Es spricht jedoch einiges dafür, dass Kabilas Garde versucht hat, Bemba zu töten. Kabila wurden knapp 45 Prozent der Stimmen zugesprochen. Bemba liegt mit 20 Prozent weit zurück; seine Chance bei der für Oktober geplanten Stichwahl erscheint gering, doch Bündnisse mit unterlegenen Kandidaten und der UDPS Etienne Tshisekedis, dessen Anhänger die erste Wahlrunde boykottierten, könnten ihm vielleicht doch die nötigen Stimmen einbringen. Der Angriff auf Bembas Residenz war keine sporadische Schießerei, Kabilas Garde setzte neben Artillerie auch Panzer ein, die sie erst Ende Juli erhalten hatte.

Bereits jetzt ist klar, dass der zukünftige Präsident des Kongo von großen Teilen der Bevölkerung nicht als legitim anerkannt sein wird. 15 der 33 Kandidaten beklagten sich in einer gemeinsamen Erklärung über Wahlmanipulationen und warfen der »internationalen Gemeinschaft« vor, sie »wie Komplizen zu verschweigen«. Bislang haben weder die EU noch die Uno ein Interesse erkennen lassen, den Vorwürfen nachzugehen.

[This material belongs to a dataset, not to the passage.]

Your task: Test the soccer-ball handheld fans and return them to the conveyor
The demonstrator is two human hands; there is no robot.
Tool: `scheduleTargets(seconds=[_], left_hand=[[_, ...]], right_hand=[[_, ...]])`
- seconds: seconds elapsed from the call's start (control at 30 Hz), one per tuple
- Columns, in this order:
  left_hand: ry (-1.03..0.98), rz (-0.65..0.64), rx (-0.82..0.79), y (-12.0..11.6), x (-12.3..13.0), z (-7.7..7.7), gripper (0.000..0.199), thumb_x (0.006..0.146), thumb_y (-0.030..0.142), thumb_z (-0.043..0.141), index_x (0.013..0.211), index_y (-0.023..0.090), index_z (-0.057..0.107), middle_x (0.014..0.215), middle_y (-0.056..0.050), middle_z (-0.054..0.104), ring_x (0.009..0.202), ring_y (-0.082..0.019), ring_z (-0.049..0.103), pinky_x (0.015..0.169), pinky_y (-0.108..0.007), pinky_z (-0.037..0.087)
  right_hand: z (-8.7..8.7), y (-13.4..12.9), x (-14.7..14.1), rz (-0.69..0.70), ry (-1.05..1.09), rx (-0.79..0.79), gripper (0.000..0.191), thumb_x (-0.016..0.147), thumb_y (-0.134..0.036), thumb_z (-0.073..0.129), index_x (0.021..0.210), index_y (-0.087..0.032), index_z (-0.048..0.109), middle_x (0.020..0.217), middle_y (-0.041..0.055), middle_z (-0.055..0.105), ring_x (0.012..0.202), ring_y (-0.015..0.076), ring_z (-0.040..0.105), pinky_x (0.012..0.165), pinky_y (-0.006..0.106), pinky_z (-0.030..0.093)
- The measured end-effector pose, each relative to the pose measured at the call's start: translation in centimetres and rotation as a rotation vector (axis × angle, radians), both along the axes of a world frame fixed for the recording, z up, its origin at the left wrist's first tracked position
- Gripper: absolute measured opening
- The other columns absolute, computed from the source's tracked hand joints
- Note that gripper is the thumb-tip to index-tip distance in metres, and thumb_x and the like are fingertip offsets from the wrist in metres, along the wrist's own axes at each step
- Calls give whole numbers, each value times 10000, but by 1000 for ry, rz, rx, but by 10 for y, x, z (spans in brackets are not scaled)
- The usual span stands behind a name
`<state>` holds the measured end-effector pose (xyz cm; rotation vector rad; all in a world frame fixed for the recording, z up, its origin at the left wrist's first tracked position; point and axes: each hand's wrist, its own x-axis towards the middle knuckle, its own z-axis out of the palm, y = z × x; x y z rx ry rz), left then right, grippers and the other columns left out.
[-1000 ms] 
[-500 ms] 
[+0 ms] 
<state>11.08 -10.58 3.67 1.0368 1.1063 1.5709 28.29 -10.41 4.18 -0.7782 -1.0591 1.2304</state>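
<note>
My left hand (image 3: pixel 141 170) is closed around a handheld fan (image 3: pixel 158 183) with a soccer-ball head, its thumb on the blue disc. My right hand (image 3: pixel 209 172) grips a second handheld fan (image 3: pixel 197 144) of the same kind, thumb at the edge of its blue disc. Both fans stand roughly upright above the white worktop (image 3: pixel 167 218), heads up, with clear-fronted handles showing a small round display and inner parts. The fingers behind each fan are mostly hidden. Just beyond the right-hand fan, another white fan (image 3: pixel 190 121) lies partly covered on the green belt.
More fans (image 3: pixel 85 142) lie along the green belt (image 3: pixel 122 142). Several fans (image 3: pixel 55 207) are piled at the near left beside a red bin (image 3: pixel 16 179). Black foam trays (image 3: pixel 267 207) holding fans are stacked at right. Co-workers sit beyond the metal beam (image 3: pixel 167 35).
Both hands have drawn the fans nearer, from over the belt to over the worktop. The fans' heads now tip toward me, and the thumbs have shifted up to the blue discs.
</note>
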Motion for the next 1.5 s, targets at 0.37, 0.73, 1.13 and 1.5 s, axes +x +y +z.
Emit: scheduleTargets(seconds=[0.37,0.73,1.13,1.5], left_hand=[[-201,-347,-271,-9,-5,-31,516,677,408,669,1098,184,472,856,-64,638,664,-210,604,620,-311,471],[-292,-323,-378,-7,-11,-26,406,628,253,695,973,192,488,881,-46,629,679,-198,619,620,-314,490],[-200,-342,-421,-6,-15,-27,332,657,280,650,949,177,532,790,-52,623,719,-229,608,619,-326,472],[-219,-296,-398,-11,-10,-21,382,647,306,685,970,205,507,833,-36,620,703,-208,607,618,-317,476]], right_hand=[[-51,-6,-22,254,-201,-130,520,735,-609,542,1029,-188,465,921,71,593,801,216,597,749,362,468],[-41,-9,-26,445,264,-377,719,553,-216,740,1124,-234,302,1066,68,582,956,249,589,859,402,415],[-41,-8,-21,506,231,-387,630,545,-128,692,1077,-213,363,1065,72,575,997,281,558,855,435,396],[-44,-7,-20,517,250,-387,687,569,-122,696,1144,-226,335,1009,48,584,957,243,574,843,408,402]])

Kabila gilt als der Wunschkandidat Frankreichs, doch mit dem Multimillionär Bemba, der dem Diktator Mobutu Sese Seko als »Finanzberater« diente und dann als Kriegsunternehmer Karriere machte, können die westlichen Staaten ebenfalls ins Geschäft kommen. Ihnen geht es vor allem um Stabilität. Wie in anderen Bürgerkriegsstaaten bestand das nation building zunächst in einer Aufteilung der Macht unter den Warlords. Wahlen können in einer solchen Situation nur zum Frieden beitragen, wenn ein Kandidat gewinnt, der außerhalb des Systems der Warlords steht und zwischen ihnen vermitteln kann.

Im Kongo fehlt ein solcher Kandidat, nach der Präsidentschaftswahl dürfte der Gewinner keinen Anlass sehen, unterlegene Konkurrenten mit Pfründen abzufinden. Deshalb könnte eine Interventionspolitik, die Demokratisierung nicht als gesellschaftlichen Prozess begreift, sondern sich im Aufbau von Institutionen und der Abhaltung von Wahlen erschöpft, zum erneuten Ausbruch des Bürgerkriegs führen.